I'm finally getting around to trying to implement this. This is my current revision of the docker-entrypoint.sh
script.
#!/bin/ash
# The file that tracks if this container has been started with errors
errorfile="/root/.caddy/haserror"
# Implement a reset command to remove the errorfile
if [ "$1" = 'reset' ]; then
rm -f "$errorfile"
exit 0
fi
# Caddy is being run normally
if [ "$1" = '/usr/bin/caddy' ] || [ "$1" = 'caddy' ]; then
# Quit early if the error file exists
# We do this so that we don't hit Let's Encrypt rate limits
# if we have startup errors
if [ -e "$errorfile" ]; then
echo "Exiting, we previously ran with an error."
exit 1
fi
# Run caddy
"$@"
# Get caddy exit code
cmdoutput="$?"
# Error 1 is a startup error, other exit codes don't concern us
# See https://caddyserver.com/docs/cli#exit-codes
if [ $cmdoutput -eq 1 ]; then
echo "Exited with error $cmdoutput."
touch "$errorfile"
fi
# Exit with the same status code as caddy did
exit "$cmdoutput"
fi
# If the command is not caddy, we'll just run it normally
exec "$@"
So when this is run, the idea is that it will keep restarting if a restart policy is specified with exponential backoff (I think 1.5s -> 3s -> 6s -> 12s and so on), but this script will make all subsequent restarts exit early until the user gets rid of the error file. I set it up with a built-in reset command that removes the file, used like this:
docker-compose run --rm --no-deps caddy reset
I have the /root/.caddy
folder as a volume, so it gets shared between containers, so running a one-off instance has access to the same volume and it removes that file.
I'm considering adding some logic that checks the file modification time with stat -c %Y $errorfile
to check if it's been there for over something like 30 minutes where it should attempt to start normally again... some amount of time where it won't hit the rate limit anymore but stop being an encumbrance to users if they come back to it later. I'm not sure if it's actually beneficial or not.

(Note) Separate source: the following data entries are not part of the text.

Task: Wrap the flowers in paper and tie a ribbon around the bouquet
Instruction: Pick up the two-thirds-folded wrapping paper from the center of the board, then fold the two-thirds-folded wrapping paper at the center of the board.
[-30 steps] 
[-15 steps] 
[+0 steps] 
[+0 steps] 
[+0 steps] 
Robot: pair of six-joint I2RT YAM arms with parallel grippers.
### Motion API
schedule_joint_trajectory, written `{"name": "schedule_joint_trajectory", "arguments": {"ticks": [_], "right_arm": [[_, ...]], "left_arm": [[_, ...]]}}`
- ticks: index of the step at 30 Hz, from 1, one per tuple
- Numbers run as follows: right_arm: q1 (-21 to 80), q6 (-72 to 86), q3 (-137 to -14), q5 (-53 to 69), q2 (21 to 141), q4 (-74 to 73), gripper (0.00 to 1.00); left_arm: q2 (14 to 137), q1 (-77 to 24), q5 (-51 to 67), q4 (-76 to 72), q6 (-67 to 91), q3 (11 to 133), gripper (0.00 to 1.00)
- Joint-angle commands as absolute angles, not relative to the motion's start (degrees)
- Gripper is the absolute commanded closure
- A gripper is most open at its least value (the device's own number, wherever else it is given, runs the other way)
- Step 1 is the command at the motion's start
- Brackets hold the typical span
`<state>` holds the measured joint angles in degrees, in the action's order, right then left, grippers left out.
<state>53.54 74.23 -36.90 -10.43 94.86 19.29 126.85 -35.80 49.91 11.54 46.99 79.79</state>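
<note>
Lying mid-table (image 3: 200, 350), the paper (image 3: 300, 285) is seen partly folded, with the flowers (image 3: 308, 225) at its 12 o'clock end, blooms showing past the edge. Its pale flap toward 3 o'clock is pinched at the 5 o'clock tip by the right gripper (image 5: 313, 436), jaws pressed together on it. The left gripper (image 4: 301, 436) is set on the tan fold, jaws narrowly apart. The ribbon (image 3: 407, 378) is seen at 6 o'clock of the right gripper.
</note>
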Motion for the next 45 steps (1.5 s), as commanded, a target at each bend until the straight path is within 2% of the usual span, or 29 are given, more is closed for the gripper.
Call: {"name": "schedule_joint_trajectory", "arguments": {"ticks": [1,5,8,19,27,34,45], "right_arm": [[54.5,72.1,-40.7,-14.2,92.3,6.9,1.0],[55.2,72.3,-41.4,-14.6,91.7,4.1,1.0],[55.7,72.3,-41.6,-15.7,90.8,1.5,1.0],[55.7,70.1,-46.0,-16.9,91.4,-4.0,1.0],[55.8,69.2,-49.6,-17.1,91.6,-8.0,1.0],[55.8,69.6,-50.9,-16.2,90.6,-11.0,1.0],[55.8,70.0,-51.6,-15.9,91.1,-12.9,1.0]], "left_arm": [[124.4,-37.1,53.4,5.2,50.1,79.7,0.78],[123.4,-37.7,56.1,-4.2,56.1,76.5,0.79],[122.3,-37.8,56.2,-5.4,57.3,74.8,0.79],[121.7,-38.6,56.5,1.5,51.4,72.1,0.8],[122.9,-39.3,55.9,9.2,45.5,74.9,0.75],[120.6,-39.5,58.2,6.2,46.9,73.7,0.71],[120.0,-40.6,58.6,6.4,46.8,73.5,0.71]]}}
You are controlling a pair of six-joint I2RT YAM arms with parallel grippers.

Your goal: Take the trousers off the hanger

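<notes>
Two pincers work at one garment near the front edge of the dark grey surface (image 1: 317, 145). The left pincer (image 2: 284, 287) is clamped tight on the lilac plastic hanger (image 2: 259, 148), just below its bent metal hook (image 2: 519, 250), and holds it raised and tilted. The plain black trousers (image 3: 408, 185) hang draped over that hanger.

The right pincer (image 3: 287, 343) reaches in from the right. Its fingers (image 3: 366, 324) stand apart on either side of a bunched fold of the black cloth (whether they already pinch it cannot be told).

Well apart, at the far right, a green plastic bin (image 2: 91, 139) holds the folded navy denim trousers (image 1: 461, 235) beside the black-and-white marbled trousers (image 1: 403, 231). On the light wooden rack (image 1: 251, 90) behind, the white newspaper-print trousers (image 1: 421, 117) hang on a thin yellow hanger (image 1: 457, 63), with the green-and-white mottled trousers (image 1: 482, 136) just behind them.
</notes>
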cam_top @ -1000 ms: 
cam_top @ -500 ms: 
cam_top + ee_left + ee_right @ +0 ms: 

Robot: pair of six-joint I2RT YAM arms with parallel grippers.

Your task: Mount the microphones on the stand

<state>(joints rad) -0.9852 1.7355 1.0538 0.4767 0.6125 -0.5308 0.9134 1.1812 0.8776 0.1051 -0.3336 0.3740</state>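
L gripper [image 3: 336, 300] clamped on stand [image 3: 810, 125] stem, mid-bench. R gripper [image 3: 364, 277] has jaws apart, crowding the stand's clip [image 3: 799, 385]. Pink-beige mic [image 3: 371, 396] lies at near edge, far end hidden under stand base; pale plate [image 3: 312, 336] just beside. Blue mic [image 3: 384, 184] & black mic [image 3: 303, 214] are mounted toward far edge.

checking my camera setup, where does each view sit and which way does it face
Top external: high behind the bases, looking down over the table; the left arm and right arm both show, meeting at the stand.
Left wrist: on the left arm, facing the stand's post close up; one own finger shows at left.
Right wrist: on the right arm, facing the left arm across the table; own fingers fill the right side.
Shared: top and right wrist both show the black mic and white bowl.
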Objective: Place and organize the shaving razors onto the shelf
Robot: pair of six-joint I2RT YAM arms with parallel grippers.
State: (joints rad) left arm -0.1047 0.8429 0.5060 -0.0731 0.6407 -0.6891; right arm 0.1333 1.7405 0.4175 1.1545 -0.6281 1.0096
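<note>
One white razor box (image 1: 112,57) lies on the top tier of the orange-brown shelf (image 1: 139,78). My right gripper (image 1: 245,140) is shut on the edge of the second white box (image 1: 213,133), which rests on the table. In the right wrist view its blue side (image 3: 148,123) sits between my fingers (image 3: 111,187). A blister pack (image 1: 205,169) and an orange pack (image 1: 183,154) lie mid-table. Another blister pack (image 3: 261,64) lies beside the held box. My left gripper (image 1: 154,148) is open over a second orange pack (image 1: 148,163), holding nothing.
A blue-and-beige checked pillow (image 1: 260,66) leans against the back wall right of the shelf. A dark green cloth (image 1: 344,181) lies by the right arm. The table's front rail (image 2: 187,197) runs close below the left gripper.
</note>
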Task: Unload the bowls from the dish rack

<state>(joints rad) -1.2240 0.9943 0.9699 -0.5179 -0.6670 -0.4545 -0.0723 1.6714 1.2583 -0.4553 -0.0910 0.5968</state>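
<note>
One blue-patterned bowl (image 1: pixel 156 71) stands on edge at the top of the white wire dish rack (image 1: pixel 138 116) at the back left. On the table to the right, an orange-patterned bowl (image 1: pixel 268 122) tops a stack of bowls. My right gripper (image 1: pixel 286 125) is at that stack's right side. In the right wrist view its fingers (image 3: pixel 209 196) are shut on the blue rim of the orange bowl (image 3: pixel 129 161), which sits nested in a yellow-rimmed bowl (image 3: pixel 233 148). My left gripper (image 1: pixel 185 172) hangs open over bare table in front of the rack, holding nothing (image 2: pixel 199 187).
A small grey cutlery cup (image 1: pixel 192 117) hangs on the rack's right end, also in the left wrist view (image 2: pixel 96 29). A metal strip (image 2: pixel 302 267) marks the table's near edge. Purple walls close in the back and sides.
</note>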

This entire thing is a stupid hack for something that I think should be supported by Docker anyways.
I want to use
restart: unless-stopped
on my containers, but I realized that doing so with Caddy would be a bad idea on first deploy in the case that DNS/ports/etc are incorrect, because auto-TLS will fail. If Caddy exits because of TLS errors, the restart policy starts it right back up again and that means a rate limit will quickly be hit.I'm not totally sure how to fix this (which is why I'm opening an issue, maybe you have a good idea for this @abiosoft), but this is my theory - I think we should have a bash script as the entrypoint, which can write to a file when Caddy exits with an error before doing the exit itself. If it boots back up, the entrypoint script should check the existence of that file and do an early cancel or something, to prevent it from trying TLS again and likely failing again.
Basically the idea is just doing an extra layer to the exponential back-off that the docker restart policies have to be safer from hitting rate limits.
I don't think there's different error codes for categories of errors in Caddy, having it return different codes than just 1 might be good to help differentiate for something like this.
Does this make sense?